MRU staffs often tried to break the monotony of their daily routines. When high-ranking officers made inspections, inventive operators assembled "trick" card decks. Syncopated sorting was done by dumping cards into pockets in unison, sorting forward and backward in sweeping rhythms, and dumping alternately into odd and even pockets in cadence. Tabulators could be made to play "music" by printing sets of characters that approximated musical "notes." It was no match for the U. S. Rifle Drill Teams, but it was interesting, fun, and it inspired creativity.

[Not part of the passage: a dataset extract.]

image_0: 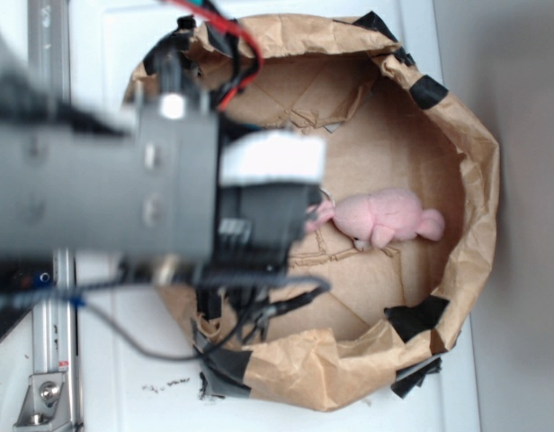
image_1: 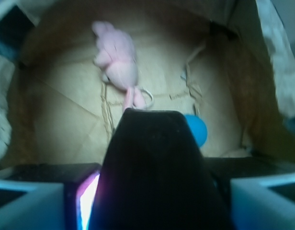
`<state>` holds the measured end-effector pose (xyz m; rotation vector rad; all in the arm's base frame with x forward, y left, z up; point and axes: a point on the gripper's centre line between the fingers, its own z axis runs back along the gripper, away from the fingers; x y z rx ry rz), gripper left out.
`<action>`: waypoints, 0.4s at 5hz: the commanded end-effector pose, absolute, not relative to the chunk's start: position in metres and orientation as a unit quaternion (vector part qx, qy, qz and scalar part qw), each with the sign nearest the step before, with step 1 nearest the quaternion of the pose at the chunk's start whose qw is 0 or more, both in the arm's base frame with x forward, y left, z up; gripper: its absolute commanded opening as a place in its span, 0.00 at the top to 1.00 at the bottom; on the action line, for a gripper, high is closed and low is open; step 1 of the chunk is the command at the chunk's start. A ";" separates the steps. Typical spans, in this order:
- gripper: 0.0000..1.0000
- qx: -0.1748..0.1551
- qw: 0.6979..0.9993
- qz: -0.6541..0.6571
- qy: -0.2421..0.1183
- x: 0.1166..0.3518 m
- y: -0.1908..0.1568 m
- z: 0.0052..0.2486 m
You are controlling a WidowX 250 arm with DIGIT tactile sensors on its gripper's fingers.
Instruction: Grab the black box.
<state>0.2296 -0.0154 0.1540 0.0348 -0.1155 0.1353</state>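
The black box (image_1: 152,143) seems to be the big glossy dark shape filling the lower middle of the wrist view, right under the camera. The view is blurred, so that reading is a fair guess and no more. In the overhead view the box cannot be seen at all. The blurred arm (image_0: 106,189) covers the left half of the paper bin (image_0: 475,180), where the box would lie.

The gripper (image_1: 147,191) shows only as pale fingers (image_1: 28,201) at the lower left and lower right corners of the wrist view, with the dark shape between them. I cannot tell whether they are wide or already pressing its sides.

To do the grab well, the box should sit square between the fingers, with an equal gap on each side. The fingers should be low enough to meet its flat sides, not its rounded corners. A glossy skin will likely slip, so a slow, even close suits it better than a snap.

A blue ball (image_1: 198,129) peeks out just behind the box at the centre right, and it would roll if nudged. The pink plush toy (image_1: 119,62) lies farther up the frame, well apart from the box. A short lift would then show whether the hold is sound.
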 end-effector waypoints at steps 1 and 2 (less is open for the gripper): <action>1.00 -0.002 0.990 0.085 -0.114 0.244 0.009 0.170; 1.00 0.004 0.990 0.089 -0.107 0.245 0.006 0.174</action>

In the mid-1960s the Adjutant General's office began phasing out punch card systems. At USAREUR (United States Army, Europe) headquarters in Heidelberg, Germany RCA 301 and 501 computers replaced card systems. EAM Operators became Computer Programmers, learning how to write in a new computer language called COBOL (COmmon Business-Oriented Language).

Grace M. Hopper, a naval lieutenant in the 1940s, was a chief architect of COBOL in the late 1950s. Admiral Hopper (deceased) is a legend in the computer science field. She is remembered for coining the term "Bug." When ENIAC-the giant electronic brain-suffered a system crash, an operator extracted an electrocuted moth between two vacuum tubes. Grace taped the dead insect into the daily log with the note, "There was a bug in the system."

Nothing New Under The Sun:

General Patton's 1926 essay "Success In War" states, "There is nothing new under the sun. The infantryman and the hoplite are for all purposes the same, with exception to the weapons used by them."6 The same holds true for virtually any profession, including data processing. Computers are thought to be vastly different from punch card systems, and they are-technologically. The procedures and processes used by modern computers are much the same as those in the old punch card systems:

1) Where keypunchers punched data into cards, bar codes and point-of-sale machines now enter data directly into computer files.

2) Where sorters sequenced cards, sort programs now do it electronically.

3) Where collators merged, matched, and selected cards, programs now do it with electricity.

4) Where tabulators accumulated and printed information from cards, programs now send electronic information to laser printers and graphical color output.

5) There is nothing new in the methods, procedures, and processes of personnel and material accounting-only the technology used to perform the task.

Source Notes & Bibliography

1. Claffey, William J., Principles of Data Processing. Dickenson Publishing Co., 1968.

2. Donges, Colonel Norman A., How the Army Knows its Strength. Army Information Digest, Vol. 3, No. 7, July 1948, pp 65-69.

3. Frank, Jay., Machine Records Unit-U. S. Army; Statistics Take to the Battlefield. Army Life Magazine, October 1942, Vol. XXIV, No. 10.

4. Province, Charles M., Personal Experiences in an MRU. Unpublished.

5. Donges, How the Army Knows its Strength.

6. Province, Charles M., The Unknown Patton. Hippocrene, 1983.